Nykaa, the runaway success in India’s online beauty space, also operates a chain of bricks-and-mortar retail outlets. Photo: AFP
Nykaa, the runaway success in India’s online beauty space, also operates a chain of bricks-and-mortar retail outlets. Photo: AFP
Marketing analysts attribute this beauty boom to the millions of Indian internet users who have gone online for the first time in recent years on the back of cheaper mobile data plans, coupled with the surge in popularity of e-commerce amid the pandemic.
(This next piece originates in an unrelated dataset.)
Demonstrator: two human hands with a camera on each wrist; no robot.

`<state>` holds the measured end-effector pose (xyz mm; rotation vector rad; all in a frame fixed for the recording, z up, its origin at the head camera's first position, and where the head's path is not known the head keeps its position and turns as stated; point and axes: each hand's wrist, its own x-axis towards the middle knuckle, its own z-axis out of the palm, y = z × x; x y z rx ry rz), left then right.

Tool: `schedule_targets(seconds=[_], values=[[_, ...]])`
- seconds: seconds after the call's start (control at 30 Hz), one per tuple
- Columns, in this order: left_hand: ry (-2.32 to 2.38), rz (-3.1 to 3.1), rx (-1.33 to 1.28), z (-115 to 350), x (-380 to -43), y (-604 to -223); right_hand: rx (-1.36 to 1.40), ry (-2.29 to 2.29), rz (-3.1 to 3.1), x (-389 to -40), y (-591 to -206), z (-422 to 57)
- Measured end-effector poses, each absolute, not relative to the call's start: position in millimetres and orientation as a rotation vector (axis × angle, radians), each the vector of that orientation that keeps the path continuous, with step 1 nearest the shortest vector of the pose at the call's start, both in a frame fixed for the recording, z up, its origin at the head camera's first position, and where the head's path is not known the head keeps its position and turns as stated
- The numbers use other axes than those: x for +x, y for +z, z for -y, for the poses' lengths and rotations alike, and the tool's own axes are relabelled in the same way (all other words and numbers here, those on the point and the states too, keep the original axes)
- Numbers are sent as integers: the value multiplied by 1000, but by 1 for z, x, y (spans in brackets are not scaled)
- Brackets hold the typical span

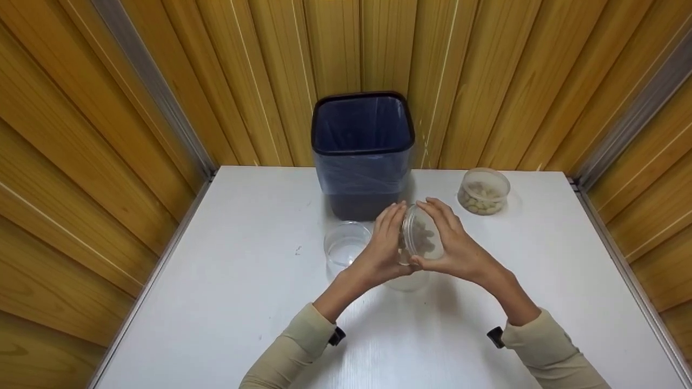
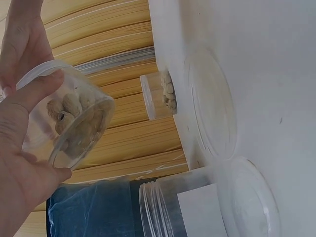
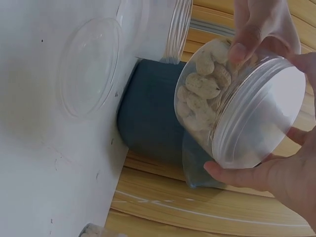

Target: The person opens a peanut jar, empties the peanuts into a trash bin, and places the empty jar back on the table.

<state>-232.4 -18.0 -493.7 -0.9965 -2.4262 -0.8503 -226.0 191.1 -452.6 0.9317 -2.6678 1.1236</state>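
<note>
Both hands hold up a clear round plastic container [image 3: 197,98] with peanuts [image 3: 202,86] inside, tipped on its side above the table. A translucent lid [image 3: 261,118] covers its mouth and faces right. My left hand [image 1: 381,243] grips the container's body, with fingers over the top and thumb below. My right hand [image 1: 459,248] holds the lid's rim between spread fingers and thumb. In the left wrist view, several peanuts [image 2: 71,106] show through the wall. Below the hands, a loose clear lid [image 1: 409,283] lies flat on the table.
A clear jar [image 1: 346,243] stands left of the hands. Behind it is a dark blue bin [image 1: 362,205] with a liner, against the wood-patterned wall. Another open tub of peanuts [image 1: 483,197] stands at the back right of the white table [image 1: 238,243].
</note>
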Motion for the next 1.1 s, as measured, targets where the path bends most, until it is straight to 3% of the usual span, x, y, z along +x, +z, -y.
schedule_targets(seconds=[0.2,0.5,1.1], values=[[-842,2376,-972,16,-233,-496,951,1132,2669,-226,-451,-194],[-831,2322,-954,14,-230,-499,743,1168,2699,-224,-447,-184],[-926,2317,-985,23,-231,-504,1032,1005,2587,-226,-452,-190]])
While Amazon and Walmart-controlled Flipkart have benefited from this surge in demand for fashion, health, beauty and personal care items, home-grown brands such as fashion e-commerce platform Myntra have also seen significant growth.

Manish Taneja, CEO and co-founder of Indian beauty and personal care brand Purplle, also attributes the beauty industry’s growth to higher disposable incomes and growing aspirations. “Earlier, consumers had no access to learning about beauty regimes. But the social media landscape has changed that game. Now anyone from a villager to a city dweller can log onto different online channels to get information about the latest products and how to use them and look good.”